The PTAB’s Precedential Opinion Panel (POP) issued its decision in Hulu, LLC v. Sound View Innovations, LLC, IPR2018-01039, Paper 29 (P.T.A.B. Dec. 20, 2019) [hereinafter Hulu], which addresses the requirement for a petitioner to establish that an asserted reference qualifies as a printed publication for institution of an inter partes review. The PTAB POP determined that Hulu, as the petitioner, had produced sufficient evidence to establish a reasonable likelihood that the disputed reference, Dougherty, was publicly accessible before the critical date of the challenged patent. The POP cited the facts that Dougherty (1) “bears a copyright date of 1990”, (2) has “a printing date of November 1992”, (3) has an ISBN date of 8/94, and (4) is a textbook from an established publisher, O’Reilly, and is part of a well-known book series. Hulu, at 19.

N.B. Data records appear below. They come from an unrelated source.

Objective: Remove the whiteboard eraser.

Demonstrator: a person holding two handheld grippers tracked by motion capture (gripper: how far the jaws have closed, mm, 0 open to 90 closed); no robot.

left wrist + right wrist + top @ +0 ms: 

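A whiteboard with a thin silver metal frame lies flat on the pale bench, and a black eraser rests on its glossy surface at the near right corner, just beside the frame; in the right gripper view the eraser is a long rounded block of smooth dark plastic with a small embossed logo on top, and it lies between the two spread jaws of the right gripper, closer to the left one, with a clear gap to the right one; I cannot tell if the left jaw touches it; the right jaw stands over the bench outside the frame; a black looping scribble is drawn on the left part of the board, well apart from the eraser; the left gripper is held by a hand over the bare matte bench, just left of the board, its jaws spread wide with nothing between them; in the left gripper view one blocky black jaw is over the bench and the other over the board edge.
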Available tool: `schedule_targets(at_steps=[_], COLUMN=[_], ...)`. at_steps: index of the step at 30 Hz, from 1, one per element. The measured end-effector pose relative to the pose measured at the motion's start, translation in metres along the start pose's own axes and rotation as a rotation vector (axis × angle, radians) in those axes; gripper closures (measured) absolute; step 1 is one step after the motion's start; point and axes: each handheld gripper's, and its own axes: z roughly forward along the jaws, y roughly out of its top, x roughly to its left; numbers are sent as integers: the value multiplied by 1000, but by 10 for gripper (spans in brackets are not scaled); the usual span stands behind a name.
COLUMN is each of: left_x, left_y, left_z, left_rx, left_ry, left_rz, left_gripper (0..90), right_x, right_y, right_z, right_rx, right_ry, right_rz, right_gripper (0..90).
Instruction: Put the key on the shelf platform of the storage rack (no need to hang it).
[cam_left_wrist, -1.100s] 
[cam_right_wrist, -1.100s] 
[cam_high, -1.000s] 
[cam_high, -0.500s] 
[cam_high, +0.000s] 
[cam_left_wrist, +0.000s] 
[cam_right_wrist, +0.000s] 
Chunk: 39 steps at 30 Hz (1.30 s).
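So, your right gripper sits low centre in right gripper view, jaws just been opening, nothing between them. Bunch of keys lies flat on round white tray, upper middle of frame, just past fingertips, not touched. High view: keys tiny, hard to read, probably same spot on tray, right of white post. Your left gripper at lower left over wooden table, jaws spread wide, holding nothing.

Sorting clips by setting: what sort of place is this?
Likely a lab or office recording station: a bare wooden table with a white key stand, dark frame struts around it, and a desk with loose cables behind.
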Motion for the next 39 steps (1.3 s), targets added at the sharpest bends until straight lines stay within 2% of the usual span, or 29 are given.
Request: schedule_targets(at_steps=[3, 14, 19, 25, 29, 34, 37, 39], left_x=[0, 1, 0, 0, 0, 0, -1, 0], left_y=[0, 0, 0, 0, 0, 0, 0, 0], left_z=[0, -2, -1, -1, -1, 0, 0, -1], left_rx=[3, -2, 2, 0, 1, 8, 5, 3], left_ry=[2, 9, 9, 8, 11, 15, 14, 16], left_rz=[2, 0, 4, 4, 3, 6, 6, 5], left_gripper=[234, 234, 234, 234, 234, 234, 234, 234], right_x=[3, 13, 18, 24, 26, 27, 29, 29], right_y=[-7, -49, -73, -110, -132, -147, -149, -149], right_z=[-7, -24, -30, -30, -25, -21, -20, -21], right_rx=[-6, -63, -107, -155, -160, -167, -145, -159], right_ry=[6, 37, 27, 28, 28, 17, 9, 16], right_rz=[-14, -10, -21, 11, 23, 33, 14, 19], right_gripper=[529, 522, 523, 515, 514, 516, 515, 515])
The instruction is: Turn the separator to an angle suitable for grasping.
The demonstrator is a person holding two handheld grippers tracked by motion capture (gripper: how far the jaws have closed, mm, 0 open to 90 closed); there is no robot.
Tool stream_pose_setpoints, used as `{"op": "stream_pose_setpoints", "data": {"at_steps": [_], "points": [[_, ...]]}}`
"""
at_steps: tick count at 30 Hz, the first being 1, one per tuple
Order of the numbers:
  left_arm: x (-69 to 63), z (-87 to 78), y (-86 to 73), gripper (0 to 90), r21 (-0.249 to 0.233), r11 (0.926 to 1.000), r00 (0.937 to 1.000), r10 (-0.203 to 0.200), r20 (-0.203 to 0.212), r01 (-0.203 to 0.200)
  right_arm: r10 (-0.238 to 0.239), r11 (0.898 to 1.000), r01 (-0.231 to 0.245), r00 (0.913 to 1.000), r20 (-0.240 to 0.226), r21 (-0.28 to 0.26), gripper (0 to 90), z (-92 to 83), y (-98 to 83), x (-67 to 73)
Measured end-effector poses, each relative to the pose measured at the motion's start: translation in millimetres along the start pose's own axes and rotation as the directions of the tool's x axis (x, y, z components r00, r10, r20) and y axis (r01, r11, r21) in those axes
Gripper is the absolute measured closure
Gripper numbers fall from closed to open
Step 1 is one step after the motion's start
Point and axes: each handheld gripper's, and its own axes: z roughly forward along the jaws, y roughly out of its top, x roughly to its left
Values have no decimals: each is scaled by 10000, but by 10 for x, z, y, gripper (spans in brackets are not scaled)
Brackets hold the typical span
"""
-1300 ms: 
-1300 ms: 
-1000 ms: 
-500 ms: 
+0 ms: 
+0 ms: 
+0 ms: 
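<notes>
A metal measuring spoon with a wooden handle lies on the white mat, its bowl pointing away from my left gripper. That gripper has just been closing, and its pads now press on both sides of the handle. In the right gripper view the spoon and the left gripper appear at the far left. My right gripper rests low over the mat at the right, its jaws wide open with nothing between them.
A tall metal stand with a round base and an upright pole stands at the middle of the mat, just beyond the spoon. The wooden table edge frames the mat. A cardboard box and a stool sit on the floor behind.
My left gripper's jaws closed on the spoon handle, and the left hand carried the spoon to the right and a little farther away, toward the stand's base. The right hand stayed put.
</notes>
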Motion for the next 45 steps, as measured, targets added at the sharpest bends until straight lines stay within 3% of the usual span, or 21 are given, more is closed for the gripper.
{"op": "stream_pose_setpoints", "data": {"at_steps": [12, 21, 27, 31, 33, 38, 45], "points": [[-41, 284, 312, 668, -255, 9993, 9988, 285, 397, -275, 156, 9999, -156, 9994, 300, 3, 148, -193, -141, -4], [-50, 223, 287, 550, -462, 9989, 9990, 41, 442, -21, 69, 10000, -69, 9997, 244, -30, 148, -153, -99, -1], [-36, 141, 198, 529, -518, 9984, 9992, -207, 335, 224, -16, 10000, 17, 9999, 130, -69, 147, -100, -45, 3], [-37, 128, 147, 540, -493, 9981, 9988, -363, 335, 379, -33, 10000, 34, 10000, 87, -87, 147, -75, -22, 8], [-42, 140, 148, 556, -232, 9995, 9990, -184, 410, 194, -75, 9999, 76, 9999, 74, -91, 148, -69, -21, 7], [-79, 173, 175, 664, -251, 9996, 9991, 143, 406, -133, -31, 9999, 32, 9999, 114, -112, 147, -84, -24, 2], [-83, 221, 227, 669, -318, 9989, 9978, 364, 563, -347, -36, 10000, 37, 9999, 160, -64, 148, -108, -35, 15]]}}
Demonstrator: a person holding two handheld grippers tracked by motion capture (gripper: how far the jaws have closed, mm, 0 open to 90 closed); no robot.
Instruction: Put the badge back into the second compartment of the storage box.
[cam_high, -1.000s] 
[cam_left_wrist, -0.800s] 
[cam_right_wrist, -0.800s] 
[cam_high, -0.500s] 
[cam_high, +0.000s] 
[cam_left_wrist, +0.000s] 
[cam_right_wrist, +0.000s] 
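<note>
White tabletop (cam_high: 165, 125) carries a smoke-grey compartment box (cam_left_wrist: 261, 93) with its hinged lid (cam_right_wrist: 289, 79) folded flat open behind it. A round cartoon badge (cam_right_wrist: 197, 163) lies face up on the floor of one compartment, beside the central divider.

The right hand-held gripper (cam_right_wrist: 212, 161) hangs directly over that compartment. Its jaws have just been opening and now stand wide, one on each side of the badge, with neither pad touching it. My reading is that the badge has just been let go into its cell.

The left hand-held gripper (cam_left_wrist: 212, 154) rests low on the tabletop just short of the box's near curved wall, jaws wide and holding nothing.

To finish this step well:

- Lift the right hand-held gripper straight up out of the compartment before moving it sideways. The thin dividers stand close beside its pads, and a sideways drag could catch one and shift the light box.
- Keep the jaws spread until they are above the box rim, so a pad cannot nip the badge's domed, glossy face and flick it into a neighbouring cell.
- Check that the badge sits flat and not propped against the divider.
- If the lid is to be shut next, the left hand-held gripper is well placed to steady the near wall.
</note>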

The POP indicated that “[w]hether a reference qualifies as a ‘printed publication’ is a legal conclusion based on underlying factual findings.” Hulu, 8-9 (citing Nobel Biocare Servs. AG v. Instradent USA, Inc., 903 F.3d 1365, 1375 (Fed. Cir. 2018) (citing Jazz Pharm., Inc. v. Amneal Pharm., LLC, 895 F.3d 1347, 1356 (Fed. Cir. 2018)). In particular, the reference must be “publicly accessible,” which requires that “persons interested and ordinarily skilled in the subject matter or art exercising reasonable diligence, can locate it.” SRI Int’l, Inc. v. Internet Sec. Sys., Inc., 511 F.3d 1186, 1194 (Fed. Cir. 2008) (quoting Bruckelmyer v. Ground Heaters, Inc., 445 F.3d 1374, 1378 (Fed. Cir. 2006)). Extensive Federal Circuit opinions have discussed the public accessibility of manuscripts and dissertations stored in libraries, as well as information displayed at meetings and trade shows. See, e.g., Medtronic, Inc. v. Barry, 891 F.3d 1368, 1380 (Fed. Cir. 2018); In re Hall, 781 F.2d 897, 898–99 (Fed. Cir. 1986); In re Lister, 583 F.3d 1307, 1315 (Fed. Cir. 2009). u
The POP noted that Dougherty is a fourth printing version of a book; this version lists four printing dates between 1990 and 1992 and clarifies that the later three dates include “Minor Correction[s].” Halo, at 5. Additionally, Dougherty includes a 1990 copyright date. Id. Petitioner further presented an affidavit from a Cornell University librarian to support its argument that Dougherty qualifies as a printed publication; however, the POP held that the affidavit was not “necessary to [the] decision that Petitioner has presented sufficient evidence for purposes of institution.” Id., at 20.
The POP held that “the burden is on the petitioner to identify with particularity evidence sufficient to establish a reasonable likelihood that the reference was publicly accessible before the critical date of the challenged patent, and therefore that there is a reasonable likelihood that it qualifies as a printed publication.” Hulu, at 16. In this case, the POP did not require “any particular indicia” but evaluated a totality of the evidence, which included the printed dates and stamps on the Dougherty and Dougherty Cornell references. Id., at 17-18. The POP held that this evidence provided a reasonable likelihood of accessibility of the reference.
This holding cements the broad reach of what constitutes “available to the public” under 35 U.S.C. 102, staying in line with existing case law regarding accessibility of documents published at universities and libraries.